In 1995, after Hamad bin Khalifa Al Thani deposed his father to become emir of Qatar, UAE granted asylum to the deposed Khalifa bin Hamad Al Thani in a quarters in Abu Dhabi. Sheikh Zayed bin Sultan Al Nahyan tried to mediate between the father and his son, and advised Khalifa bin Hamad to congratulate his son.

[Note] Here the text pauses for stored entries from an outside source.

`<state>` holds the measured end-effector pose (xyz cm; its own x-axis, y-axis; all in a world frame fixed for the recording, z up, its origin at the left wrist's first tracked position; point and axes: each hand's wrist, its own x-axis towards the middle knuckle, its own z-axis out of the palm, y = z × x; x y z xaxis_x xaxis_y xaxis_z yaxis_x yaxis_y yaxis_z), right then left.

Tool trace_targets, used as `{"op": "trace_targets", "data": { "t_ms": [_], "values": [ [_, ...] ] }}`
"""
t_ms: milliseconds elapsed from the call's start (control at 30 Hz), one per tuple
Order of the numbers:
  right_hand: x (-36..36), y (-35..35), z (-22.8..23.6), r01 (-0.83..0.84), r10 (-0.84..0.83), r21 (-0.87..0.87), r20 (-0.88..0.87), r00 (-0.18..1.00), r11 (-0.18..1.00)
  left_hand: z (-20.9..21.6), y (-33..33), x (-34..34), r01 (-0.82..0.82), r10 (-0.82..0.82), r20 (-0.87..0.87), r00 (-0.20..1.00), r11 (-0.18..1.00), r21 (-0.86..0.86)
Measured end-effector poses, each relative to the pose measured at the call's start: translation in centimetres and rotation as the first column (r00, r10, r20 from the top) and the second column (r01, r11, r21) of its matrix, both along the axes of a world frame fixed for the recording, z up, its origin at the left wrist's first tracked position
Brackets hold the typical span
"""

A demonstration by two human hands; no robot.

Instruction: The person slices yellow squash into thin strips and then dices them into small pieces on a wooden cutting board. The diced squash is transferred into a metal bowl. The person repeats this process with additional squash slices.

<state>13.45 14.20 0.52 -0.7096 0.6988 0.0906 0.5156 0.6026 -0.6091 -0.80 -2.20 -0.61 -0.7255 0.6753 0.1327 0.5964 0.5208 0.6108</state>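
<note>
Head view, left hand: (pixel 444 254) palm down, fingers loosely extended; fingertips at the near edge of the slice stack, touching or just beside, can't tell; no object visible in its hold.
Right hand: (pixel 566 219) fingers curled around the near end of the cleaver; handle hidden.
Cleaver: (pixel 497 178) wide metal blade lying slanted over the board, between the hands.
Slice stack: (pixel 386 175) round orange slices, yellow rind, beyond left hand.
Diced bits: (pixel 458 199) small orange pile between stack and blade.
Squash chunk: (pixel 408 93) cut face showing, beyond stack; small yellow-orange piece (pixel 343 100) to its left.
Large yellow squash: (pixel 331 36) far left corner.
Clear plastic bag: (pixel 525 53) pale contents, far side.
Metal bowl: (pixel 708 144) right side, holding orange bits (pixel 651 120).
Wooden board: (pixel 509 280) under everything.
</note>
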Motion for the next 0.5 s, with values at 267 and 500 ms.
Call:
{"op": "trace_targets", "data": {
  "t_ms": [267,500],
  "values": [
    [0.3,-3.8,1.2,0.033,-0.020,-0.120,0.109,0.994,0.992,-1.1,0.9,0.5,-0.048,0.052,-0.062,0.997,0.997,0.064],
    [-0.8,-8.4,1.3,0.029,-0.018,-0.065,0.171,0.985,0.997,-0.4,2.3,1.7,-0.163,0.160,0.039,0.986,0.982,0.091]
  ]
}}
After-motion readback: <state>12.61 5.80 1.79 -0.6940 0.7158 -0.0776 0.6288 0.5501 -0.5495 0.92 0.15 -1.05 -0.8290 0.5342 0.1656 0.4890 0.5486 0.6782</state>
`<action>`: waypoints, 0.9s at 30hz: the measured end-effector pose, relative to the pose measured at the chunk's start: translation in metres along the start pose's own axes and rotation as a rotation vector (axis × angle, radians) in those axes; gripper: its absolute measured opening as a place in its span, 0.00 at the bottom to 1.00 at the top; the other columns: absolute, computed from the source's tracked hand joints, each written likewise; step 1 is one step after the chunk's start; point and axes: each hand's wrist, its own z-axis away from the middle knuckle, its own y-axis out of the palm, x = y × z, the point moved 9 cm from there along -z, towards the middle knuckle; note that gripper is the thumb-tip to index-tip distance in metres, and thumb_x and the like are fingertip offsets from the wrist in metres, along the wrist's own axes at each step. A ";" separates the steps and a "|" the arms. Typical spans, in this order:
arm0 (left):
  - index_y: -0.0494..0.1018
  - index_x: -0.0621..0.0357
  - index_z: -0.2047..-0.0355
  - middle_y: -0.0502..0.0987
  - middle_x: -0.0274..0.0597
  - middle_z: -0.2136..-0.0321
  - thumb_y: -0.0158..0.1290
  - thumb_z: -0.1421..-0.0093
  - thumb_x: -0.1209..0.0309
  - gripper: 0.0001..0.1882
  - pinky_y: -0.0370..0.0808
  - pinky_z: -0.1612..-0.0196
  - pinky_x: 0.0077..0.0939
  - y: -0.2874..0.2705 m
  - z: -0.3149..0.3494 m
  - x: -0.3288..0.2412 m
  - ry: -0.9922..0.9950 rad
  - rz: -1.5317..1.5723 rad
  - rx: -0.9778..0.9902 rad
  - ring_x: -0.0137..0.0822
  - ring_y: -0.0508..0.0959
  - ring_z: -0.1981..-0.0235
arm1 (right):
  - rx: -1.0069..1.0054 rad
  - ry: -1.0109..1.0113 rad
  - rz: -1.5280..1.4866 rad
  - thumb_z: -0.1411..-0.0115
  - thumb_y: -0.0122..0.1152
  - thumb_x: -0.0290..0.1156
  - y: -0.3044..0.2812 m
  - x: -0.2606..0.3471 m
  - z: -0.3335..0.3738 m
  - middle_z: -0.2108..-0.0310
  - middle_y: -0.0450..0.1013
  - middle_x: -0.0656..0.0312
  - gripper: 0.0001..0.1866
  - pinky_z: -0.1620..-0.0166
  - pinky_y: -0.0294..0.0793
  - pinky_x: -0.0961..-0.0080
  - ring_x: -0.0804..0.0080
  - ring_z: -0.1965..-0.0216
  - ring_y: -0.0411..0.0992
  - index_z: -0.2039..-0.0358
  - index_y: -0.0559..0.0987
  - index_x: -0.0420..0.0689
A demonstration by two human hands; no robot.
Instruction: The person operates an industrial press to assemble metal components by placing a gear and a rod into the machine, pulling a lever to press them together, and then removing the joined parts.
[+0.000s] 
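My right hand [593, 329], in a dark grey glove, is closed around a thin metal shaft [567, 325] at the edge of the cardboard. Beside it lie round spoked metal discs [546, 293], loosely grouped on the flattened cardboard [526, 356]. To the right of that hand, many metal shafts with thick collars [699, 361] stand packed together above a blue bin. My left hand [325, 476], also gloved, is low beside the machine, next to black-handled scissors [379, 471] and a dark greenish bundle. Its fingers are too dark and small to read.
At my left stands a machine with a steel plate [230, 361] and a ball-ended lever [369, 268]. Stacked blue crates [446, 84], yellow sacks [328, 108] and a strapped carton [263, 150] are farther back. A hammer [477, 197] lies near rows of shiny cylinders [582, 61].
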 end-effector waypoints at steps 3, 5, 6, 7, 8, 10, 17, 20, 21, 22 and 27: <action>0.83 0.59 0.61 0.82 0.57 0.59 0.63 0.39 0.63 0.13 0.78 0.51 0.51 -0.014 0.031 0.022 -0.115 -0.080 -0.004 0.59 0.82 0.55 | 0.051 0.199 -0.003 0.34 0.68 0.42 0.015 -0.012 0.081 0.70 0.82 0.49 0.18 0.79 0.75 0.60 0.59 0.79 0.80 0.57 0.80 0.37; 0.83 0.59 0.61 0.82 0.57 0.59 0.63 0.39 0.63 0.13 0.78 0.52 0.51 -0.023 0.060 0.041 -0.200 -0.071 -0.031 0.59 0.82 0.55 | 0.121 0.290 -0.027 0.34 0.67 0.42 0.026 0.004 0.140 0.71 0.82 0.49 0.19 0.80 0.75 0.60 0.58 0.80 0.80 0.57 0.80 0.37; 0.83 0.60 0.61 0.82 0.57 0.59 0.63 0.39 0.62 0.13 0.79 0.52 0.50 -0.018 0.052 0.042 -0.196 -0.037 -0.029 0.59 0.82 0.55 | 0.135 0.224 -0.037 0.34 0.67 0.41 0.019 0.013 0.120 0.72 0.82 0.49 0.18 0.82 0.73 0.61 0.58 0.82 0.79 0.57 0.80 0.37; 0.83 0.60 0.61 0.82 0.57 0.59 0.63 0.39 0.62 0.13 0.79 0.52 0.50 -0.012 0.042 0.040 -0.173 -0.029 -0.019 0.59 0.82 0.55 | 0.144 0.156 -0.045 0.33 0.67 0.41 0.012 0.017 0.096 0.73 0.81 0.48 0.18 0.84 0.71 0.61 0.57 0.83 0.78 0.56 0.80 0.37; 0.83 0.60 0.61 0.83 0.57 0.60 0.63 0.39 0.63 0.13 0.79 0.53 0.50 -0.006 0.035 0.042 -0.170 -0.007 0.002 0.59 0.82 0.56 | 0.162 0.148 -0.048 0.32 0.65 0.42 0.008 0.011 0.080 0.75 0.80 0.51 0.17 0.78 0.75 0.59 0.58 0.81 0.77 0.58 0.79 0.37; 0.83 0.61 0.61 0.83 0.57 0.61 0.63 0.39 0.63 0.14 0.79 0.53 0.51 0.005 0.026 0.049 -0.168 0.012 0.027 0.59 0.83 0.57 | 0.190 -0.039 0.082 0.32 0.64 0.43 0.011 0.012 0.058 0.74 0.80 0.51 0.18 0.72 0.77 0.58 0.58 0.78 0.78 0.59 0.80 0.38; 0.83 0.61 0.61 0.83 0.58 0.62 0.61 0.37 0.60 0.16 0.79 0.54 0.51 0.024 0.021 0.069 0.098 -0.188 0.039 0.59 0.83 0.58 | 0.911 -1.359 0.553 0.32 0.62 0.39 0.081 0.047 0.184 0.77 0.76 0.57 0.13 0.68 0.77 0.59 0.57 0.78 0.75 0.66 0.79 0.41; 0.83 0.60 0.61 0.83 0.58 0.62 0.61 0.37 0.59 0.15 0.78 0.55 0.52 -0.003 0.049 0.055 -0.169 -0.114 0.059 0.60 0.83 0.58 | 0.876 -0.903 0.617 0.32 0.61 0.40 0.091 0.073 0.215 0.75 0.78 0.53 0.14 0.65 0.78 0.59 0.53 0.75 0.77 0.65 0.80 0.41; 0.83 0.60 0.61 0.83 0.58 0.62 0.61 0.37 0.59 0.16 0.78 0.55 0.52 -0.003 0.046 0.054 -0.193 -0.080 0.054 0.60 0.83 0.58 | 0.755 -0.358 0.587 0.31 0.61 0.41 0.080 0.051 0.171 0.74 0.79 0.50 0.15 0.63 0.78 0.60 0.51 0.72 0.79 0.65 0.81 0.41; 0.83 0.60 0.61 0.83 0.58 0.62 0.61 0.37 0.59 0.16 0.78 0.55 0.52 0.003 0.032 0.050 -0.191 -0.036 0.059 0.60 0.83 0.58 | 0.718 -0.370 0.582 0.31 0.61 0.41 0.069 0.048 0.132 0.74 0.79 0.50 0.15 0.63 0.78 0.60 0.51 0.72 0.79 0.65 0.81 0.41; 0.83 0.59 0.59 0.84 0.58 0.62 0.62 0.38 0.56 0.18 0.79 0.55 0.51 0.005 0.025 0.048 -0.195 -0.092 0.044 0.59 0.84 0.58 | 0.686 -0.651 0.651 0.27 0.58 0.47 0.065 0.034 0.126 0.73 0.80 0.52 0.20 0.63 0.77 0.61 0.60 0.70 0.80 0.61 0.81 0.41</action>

The coup affair was revived in 2018 after the Qatar diplomatic crisis with Al Jazeera broadcasting documentaries of new details accusing UAE, along with Saudi Arabia, Bahrain, and Egypt, of plotting to overthrow Hamad bin Khalifa Al Thani and reinstating his father Khalifa bin Hamad Al Thani. According to the documentary, a former French army commander Paul Barril was contracted and supplied with weapons by the UAE to carry out the coup operation in Qatar. UAE minister of foreign affairs Anwar Gargash responded to the documentary and stated that Paul Barril was in fact a security agent of Sheikh Khalifa bin Hamad Al Thani who visited Abu Dhabi and had no relationship with the UAE and the documentary was a falsification to inculpate the UAE.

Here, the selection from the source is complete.